Assignment — Please retype the material beneath this task exactly, starting with its first line and finishing with the line containing "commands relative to".
_ _ _ _
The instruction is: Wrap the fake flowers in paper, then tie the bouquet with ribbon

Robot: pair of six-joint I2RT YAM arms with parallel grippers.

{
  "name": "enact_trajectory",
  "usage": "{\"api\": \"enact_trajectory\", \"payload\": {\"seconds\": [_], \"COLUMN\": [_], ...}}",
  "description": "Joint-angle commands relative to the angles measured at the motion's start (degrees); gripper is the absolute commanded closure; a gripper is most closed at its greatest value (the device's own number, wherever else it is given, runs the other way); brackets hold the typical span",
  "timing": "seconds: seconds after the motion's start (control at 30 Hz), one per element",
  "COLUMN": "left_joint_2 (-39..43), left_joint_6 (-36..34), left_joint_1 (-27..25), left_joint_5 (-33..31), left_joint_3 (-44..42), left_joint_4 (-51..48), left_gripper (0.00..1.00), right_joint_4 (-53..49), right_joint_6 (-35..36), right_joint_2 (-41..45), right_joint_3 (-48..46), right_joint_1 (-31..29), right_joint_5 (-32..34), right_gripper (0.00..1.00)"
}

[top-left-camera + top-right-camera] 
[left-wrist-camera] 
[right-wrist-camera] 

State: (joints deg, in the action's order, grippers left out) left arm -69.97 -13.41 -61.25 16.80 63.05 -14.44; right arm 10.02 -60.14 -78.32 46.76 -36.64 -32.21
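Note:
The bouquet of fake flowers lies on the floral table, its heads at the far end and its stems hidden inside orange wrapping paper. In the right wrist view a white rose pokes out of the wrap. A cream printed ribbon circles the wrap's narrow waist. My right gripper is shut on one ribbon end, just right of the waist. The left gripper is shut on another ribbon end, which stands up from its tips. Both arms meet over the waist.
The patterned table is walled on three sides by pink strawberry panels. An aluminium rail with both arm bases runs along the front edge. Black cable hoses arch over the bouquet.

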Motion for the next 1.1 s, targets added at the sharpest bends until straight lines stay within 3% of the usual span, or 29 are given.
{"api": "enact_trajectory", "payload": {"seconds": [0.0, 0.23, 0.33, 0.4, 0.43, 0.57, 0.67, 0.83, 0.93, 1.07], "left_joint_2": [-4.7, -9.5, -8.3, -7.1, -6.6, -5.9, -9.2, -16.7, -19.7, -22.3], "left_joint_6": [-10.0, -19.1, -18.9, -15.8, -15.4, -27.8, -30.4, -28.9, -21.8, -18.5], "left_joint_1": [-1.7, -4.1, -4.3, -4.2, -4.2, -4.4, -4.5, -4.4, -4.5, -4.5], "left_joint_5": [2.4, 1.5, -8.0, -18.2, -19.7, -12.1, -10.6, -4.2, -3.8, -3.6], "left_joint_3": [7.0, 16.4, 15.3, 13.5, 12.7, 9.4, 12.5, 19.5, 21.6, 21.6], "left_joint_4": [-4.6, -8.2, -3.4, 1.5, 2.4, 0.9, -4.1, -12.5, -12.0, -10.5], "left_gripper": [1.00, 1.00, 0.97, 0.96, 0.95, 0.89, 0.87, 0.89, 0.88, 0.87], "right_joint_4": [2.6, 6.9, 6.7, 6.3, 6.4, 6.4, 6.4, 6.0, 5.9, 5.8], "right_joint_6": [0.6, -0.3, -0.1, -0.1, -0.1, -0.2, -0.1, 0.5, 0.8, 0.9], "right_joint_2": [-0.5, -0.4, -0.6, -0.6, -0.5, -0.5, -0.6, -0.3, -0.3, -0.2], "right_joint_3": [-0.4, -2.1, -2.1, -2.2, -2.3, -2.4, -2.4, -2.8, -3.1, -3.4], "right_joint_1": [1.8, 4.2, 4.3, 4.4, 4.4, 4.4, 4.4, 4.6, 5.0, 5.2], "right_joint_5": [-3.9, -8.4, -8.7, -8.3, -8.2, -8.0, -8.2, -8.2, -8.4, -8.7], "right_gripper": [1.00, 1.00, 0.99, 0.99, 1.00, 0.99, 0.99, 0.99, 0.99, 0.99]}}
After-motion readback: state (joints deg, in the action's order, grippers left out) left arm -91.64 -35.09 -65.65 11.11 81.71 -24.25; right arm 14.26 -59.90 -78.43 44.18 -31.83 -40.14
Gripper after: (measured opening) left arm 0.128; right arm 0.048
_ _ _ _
Written answer —
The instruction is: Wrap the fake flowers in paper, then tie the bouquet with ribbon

Robot: pair of six-joint I2RT YAM arms with parallel grippers.

{
  "name": "enact_trajectory",
  "usage": "{\"api\": \"enact_trajectory\", \"payload\": {\"seconds\": [_], \"COLUMN\": [_], ...}}",
  "description": "Joint-angle commands relative to the angles measured at the motion's start (degrees); gripper is the absolute commanded closure; a gripper is most closed at its greatest value (the device's own number, wherever else it is given, runs the other way); brackets hold the typical span",

That completes the answer to the exercise.